In “Howl”, Ginsberg diminishes the modern method of treatment to a mere game; he mocks the effectiveness of the prevalent modern system. Ginsberg points out in the poem, “and who given instead the concrete void of insulin Metrazol electricity hydrotherapy psychotherapy occupational therapy Ping-Pong and amnesia” (“Howl” par. 1). The poem while describing the asylum where Solomon was admitted, points out that the adoption of the mental conditioning (psychotherapy and occupational therapy) and the use of fewer physical form of treatment (insulin and Metrazol), indicates a monotonous, non-inventive system in which the patients were kept.

The extension of the non-inventiveness of the system was indicated through the only amusement that the patients were allowed, the Ping-Pong game, representative the stereotypical nature of the environment. Ginsberg indicates the presence of a “concrete void” at the heart of the mental institution which is established through the presence of “Amnesia” that erases ones own self thus losing ones own identity (“Howl” par. 1).

Ginsberg dehumanizes the treatments by deliberately, not separating the treatments from one another with comas, thus, creating a sense of meaninglessness and void. When Solomon rebels against this monotonous system, Ginsberg presents the need for self-expression and spontaneity in face of human need of institutional order. The recurrence and repetitiveness of the game demonstrates a spiritual death of the patients as they are subjected to a mundane life.
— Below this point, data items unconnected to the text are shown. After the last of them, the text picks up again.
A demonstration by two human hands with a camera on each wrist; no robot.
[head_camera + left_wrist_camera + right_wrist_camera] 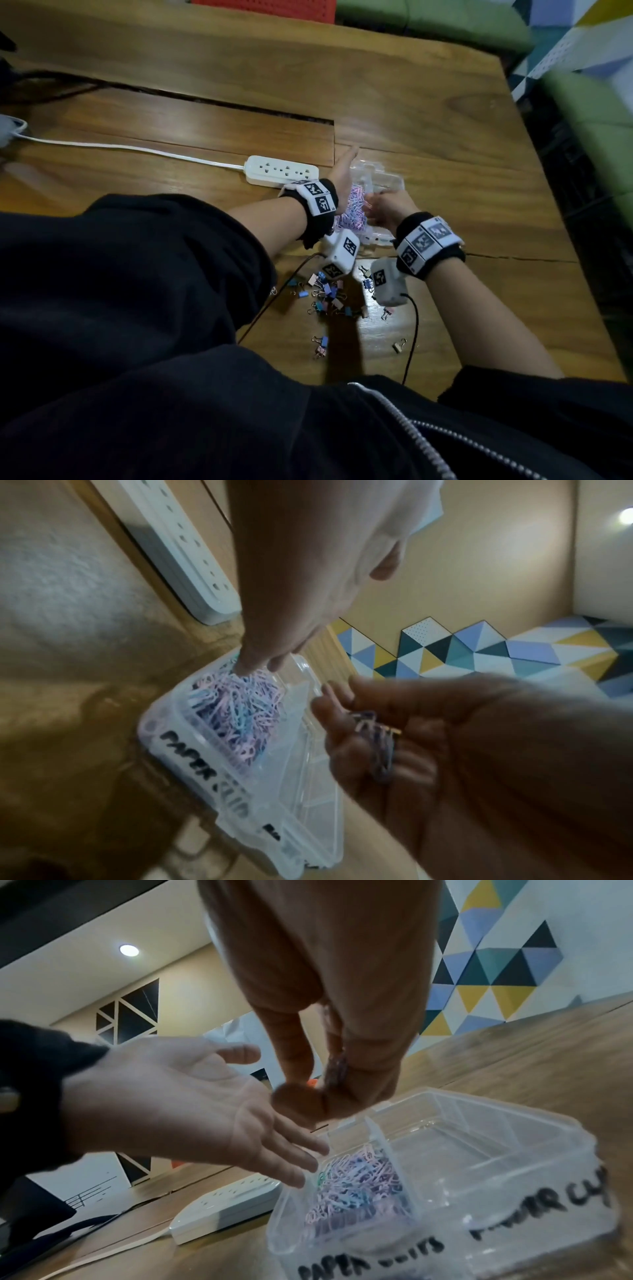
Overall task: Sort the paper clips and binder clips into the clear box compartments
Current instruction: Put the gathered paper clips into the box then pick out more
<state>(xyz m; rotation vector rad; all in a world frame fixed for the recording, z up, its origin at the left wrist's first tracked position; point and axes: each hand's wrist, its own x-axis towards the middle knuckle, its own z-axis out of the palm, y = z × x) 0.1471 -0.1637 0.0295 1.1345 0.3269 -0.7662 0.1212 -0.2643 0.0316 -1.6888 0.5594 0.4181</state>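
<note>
A clear box (390,180) with compartments stands on the wooden table. Its left compartment, marked "PAPER CLIPS", holds a heap of pastel paper clips (359,1185) (236,712). The compartment to the right (479,1153) looks bare. My left hand (349,154) (301,1161) is flat and open, its fingertips (246,666) touching the heap at the box's far left corner. My right hand (373,202) (329,699) hovers over the box and grips a small bunch of paper clips (377,739) (337,1069). Several coloured binder clips (329,298) lie loose on the table in front of the box.
A white power strip (281,169) (232,1202) lies just left of the box, its cord running left. Black camera cables (412,329) trail toward my body. A few stray binder clips (399,345) sit nearer me. The table edge (548,178) runs along the right.
</note>
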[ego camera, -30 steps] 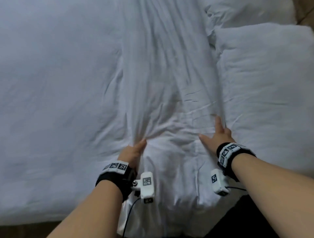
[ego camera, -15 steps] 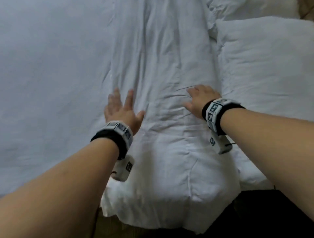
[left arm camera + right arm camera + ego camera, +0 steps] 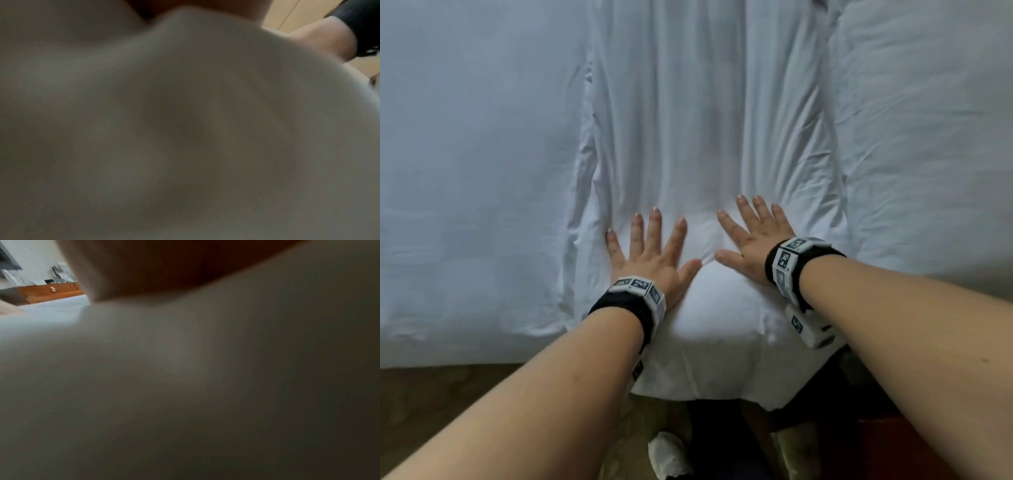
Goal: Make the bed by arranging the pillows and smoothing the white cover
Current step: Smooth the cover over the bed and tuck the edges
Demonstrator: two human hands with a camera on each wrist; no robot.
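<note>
1. Step: you're smoothing. Both palms sit flat on the white cover (image 3: 688,144), on the folded strip at the near edge of the bed (image 3: 465,171).
2. Grip: left hand (image 3: 650,253) open, fingers spread, pressing fabric, holding nothing. Right hand (image 3: 753,236) same, just beside it, thumbs nearly touching.
3. Wrist views: blurred white cloth close up; no extra grip detail.
4. Next, my read: sweep both palms away from you along the strip; long creases run ahead of the fingertips.
5. Far right: pillow (image 3: 928,137) lies against the strip's edge, probably needs squaring afterwards.

Pillow (image 3: 928,137) blocks right; flat sheet (image 3: 476,154) open left.
</note>
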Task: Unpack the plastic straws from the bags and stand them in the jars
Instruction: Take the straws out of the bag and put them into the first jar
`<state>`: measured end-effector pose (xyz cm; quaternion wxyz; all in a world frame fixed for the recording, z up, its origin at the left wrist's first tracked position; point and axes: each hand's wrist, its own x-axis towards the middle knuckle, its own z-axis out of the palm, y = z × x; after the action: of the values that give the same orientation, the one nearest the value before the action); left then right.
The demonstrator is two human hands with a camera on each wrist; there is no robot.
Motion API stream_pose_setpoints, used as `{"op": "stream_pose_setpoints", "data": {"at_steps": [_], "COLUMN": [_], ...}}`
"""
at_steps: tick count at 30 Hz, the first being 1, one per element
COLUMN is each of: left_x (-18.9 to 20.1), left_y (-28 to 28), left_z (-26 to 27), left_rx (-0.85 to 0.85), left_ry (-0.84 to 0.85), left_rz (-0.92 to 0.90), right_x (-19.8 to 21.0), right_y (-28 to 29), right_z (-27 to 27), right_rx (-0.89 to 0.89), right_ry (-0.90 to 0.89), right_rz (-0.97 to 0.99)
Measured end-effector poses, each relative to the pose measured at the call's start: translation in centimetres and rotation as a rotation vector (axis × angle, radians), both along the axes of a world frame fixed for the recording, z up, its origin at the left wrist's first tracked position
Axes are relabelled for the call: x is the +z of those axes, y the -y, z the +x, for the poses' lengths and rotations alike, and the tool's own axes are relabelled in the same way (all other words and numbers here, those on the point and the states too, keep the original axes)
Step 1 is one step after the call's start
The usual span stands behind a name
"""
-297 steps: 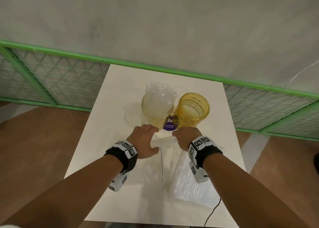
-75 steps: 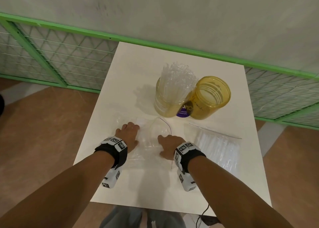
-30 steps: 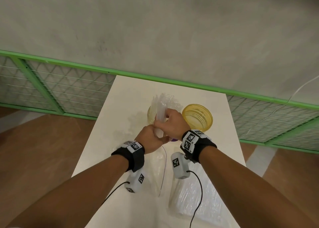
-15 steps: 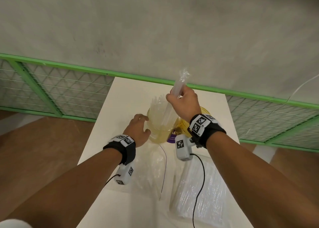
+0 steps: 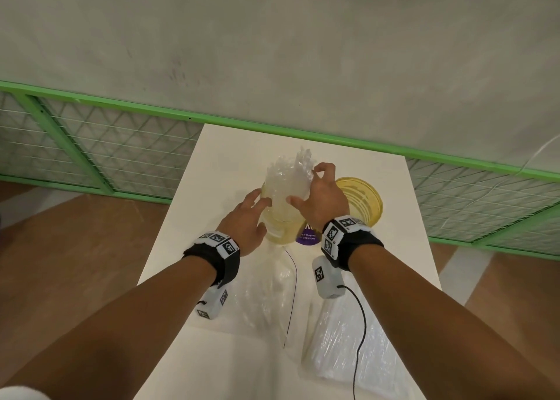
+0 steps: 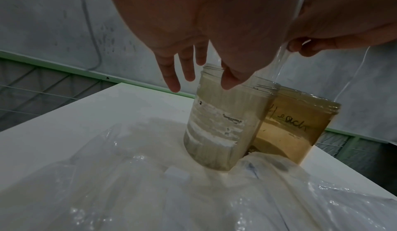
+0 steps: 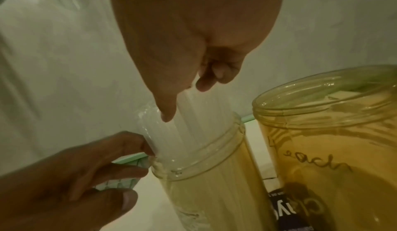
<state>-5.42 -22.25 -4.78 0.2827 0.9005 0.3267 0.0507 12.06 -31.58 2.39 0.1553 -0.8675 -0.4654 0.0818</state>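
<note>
Now the right hand (image 5: 322,199) clasps the straws (image 5: 289,181) in the jar (image 5: 280,227), left hand (image 5: 242,221) relaxed against it.

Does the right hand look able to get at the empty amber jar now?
Likely yes: the amber jar stands just right of the right hand, mouth open and uncovered. The hand must first let go of the straws it holds.

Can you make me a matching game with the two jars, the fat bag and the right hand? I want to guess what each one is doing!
Things:
1. pale jar
2. yellow jar
3. bag on the right
4. right hand

States:
a. nothing inside
b. lies flat, stuffed full
c. straws stand in it
d. curls round the straw tops

Pairs: 1-c, 2-a, 3-b, 4-d
</note>
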Motion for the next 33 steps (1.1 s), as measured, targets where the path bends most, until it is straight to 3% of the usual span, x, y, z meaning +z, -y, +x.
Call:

In “America”, Ginsberg points out the erosion of the average American’s individuality due to the Cold War. According to Ginsberg, war demands denouncement of individuality of the average people, which is mostly done to make them believe in the nonexistence of individuality of the enemy. The aftermath of war is the erosion of the self and the feeling of nonexistence among individuals. The loss of individual identity becomes enormously prominent in the poem.

In both the poems, Ginsberg stresses on the institutional system that steals individuality from people, in order to create a man who losses self-identity. The institutional hegemony creates an individual that is mundane, stereotypical, and has no identity. The poem expresses this loss. In “Howl”, Solomon becomes a victim of the subversive rules of the asylum that, instead of treating its patients, turns them to mere machines with no individuality. In “America”, the hegemony of the governmental machinery suppresses the voice of the minority, leading to a voiceless class. In both the poems, Ginsberg rebels against the suppression of the average American voice by the institution.

In its essence, both the poems protest against the destruction of the voices that is defiant of the institutional system. Solomon in “Howl” and the speaker in “America” represent the minority who dare to think differently. Solomon is possibly considered mentally ill and is admitted to a mental hospital while the poet himself is a homosexual communist within the capitalist American system, and therefore, minority. The suppression of the minority voice within the American institution is expressed in both the poems. Hence, though they may apparently sound unpatriotic, they are infused with nationalistic feeling towards the average American who is subjugated into a system that thwarts its freedom of expression.

Works Cited

Ginsberg, Allen. “America.” 1956. University of Pennsylvania. Web.

Ginsberg, Allen. “Howl.” 1955. Poetry Foundation. Web.